ACTIVITY = The expected output is exactly the lines below, starting at the line with "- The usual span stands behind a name" and ending at the line with "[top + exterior", both included; no other line belongs in it.

[Dataset entries]
+ + +
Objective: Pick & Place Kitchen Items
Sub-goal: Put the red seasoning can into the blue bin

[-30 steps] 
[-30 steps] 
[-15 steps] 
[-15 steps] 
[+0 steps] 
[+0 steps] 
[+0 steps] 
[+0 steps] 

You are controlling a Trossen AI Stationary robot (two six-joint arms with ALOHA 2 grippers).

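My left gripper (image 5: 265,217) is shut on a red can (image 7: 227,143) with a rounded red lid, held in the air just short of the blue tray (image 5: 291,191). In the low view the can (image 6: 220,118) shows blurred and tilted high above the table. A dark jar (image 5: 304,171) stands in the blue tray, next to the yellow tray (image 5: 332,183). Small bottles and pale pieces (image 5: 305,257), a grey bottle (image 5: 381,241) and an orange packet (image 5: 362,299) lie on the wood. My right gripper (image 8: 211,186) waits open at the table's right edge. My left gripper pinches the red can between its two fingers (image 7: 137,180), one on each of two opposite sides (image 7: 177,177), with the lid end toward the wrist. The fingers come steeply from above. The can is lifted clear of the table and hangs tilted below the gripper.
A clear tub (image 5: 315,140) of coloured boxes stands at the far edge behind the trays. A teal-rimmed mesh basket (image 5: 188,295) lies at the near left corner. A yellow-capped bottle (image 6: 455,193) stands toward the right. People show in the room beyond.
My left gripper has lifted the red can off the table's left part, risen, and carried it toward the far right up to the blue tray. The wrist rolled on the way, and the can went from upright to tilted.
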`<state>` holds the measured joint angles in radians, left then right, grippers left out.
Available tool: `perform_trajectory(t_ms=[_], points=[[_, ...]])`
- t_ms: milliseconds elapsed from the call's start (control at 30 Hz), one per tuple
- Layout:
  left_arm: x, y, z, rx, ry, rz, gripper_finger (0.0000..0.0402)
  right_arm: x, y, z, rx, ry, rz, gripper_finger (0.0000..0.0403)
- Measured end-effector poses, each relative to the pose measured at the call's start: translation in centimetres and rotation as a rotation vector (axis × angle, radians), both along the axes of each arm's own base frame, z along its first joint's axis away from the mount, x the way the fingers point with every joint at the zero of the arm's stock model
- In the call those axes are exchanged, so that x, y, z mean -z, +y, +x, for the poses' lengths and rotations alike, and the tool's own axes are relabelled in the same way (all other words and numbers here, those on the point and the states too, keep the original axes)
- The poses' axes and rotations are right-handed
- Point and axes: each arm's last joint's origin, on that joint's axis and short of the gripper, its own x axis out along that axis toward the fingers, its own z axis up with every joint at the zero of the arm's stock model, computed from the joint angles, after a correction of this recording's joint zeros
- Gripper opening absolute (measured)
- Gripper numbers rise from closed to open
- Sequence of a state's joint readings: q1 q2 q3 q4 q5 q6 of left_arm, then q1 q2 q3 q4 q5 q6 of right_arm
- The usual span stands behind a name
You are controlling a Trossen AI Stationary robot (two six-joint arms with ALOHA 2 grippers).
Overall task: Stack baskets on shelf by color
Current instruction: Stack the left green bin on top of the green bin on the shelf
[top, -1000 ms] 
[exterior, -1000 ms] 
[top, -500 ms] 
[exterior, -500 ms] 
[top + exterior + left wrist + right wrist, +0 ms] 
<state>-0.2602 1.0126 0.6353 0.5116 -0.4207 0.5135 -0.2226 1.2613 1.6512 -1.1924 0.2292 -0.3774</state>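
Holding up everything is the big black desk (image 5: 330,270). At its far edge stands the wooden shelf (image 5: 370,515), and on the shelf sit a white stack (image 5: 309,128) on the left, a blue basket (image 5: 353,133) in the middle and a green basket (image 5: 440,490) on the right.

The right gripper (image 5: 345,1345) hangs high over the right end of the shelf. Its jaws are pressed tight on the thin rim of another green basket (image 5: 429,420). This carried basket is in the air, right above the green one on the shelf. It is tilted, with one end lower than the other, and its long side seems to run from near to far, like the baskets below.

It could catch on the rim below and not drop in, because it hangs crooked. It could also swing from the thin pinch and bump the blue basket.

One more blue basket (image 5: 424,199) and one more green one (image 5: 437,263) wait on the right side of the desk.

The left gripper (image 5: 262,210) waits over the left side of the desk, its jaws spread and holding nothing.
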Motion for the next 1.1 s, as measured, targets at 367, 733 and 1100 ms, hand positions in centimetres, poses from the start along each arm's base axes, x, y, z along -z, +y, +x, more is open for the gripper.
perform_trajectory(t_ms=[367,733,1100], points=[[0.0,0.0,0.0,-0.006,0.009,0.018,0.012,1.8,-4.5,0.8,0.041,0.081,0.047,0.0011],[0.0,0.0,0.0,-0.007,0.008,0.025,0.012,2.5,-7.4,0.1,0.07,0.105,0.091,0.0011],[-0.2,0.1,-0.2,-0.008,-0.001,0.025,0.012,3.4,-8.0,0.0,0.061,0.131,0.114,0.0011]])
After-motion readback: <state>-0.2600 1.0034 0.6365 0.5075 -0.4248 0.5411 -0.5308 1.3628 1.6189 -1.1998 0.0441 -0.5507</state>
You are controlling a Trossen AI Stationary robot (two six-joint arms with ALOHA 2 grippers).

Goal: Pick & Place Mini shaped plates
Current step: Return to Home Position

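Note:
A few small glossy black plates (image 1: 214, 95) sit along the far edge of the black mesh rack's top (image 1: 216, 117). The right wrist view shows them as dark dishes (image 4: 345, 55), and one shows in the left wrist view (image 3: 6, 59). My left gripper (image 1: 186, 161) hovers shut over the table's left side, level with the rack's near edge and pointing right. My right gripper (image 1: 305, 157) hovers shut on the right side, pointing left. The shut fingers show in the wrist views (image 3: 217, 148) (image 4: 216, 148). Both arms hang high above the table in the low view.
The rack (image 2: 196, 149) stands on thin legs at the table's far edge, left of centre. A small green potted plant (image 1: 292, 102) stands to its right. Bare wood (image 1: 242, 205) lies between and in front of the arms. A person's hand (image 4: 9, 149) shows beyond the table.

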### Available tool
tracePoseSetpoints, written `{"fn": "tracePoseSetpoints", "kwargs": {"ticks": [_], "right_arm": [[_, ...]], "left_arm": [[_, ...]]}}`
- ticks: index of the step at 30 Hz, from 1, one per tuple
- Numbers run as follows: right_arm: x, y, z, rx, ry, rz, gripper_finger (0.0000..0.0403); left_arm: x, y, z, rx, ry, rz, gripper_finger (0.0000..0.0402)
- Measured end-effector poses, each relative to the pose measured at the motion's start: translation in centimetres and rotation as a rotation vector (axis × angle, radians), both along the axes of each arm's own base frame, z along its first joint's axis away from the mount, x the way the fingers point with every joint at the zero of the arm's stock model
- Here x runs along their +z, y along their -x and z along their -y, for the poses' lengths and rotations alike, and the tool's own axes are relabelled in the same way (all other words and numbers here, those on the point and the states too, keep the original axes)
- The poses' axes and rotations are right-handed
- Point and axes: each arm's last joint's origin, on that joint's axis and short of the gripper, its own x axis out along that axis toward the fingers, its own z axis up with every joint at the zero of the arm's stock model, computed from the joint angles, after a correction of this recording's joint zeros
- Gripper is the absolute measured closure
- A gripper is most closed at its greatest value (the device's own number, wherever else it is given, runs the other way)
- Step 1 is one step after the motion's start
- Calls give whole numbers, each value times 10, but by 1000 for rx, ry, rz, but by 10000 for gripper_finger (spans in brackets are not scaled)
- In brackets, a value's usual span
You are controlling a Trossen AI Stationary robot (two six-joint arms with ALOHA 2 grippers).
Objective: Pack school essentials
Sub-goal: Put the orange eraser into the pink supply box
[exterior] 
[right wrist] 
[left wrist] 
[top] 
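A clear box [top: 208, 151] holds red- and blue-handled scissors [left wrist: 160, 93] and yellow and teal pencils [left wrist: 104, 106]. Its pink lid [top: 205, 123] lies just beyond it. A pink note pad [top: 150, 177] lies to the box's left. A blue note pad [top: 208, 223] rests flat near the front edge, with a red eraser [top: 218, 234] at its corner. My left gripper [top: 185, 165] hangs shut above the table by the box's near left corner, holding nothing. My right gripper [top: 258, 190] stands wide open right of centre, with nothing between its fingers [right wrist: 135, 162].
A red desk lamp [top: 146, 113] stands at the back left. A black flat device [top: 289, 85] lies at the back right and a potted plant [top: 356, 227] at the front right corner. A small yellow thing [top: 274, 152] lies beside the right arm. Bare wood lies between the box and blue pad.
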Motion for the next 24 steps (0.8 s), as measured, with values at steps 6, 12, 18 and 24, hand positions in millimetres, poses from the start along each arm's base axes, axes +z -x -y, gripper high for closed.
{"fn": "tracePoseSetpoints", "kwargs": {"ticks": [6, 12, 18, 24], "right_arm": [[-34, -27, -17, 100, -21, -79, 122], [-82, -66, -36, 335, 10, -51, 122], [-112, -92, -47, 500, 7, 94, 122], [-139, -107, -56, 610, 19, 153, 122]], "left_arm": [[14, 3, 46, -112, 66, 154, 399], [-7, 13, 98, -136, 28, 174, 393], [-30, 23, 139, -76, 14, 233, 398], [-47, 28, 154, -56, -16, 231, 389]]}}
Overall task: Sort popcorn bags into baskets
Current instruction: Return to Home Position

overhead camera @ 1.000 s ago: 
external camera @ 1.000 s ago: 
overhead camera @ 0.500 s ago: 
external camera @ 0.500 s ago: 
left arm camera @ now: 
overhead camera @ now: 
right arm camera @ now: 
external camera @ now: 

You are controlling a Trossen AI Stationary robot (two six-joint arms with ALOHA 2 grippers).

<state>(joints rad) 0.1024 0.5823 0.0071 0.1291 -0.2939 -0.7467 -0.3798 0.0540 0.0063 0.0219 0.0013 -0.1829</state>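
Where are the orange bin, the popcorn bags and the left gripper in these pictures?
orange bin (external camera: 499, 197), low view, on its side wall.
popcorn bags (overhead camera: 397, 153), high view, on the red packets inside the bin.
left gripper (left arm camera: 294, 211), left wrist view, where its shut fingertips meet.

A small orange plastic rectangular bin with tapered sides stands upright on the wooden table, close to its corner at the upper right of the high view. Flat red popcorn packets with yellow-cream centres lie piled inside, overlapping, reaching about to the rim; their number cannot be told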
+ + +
RESULT FOR THIS TASK =
- The usual span stands behind a name
You are controlling a Trossen AI Stationary robot (two six-joint arms with ALOHA 2 grippers).
Overall task: Stack baskets on shelf by color
Current instruction: Stack the left green bin on top of the green bin on the shelf
[top, -1000 ms] 
[exterior, -1000 ms] 
[top, -500 ms] 
[exterior, -500 ms] 
[top + exterior + left wrist + right wrist, +0 ms] 

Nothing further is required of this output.